▶ [WORK TO BE COMPLETED]: Transcribe the lines from the start of the data below through the line with "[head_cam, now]", word for word and nothing more.

▶ [DATASET CONTENT]:
****************************************
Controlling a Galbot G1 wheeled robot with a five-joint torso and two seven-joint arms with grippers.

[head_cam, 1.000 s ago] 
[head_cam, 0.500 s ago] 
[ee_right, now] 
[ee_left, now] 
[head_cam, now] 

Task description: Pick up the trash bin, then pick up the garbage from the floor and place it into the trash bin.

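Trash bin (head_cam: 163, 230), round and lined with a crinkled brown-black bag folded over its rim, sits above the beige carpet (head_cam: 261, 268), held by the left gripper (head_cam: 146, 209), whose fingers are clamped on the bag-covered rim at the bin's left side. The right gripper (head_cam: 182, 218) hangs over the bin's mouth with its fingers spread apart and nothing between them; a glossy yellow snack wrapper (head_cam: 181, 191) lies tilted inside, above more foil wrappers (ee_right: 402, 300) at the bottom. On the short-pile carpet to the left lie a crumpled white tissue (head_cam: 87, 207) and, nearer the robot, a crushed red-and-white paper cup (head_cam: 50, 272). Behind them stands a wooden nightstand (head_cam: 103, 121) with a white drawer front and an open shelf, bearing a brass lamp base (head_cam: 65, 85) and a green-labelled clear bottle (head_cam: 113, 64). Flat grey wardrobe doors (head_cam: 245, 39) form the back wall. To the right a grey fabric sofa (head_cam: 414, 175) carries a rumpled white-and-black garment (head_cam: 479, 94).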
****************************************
▶ [TASK SOLUTION]:
Controlling a Galbot G1 wheeled robot with a five-joint torso and two seven-joint arms with grippers.

[head_cam, 1.000 s ago] 
[head_cam, 0.500 s ago] 
[ee_right, now] 
[ee_left, now] 
[head_cam, now] 

The response is complete as it stands.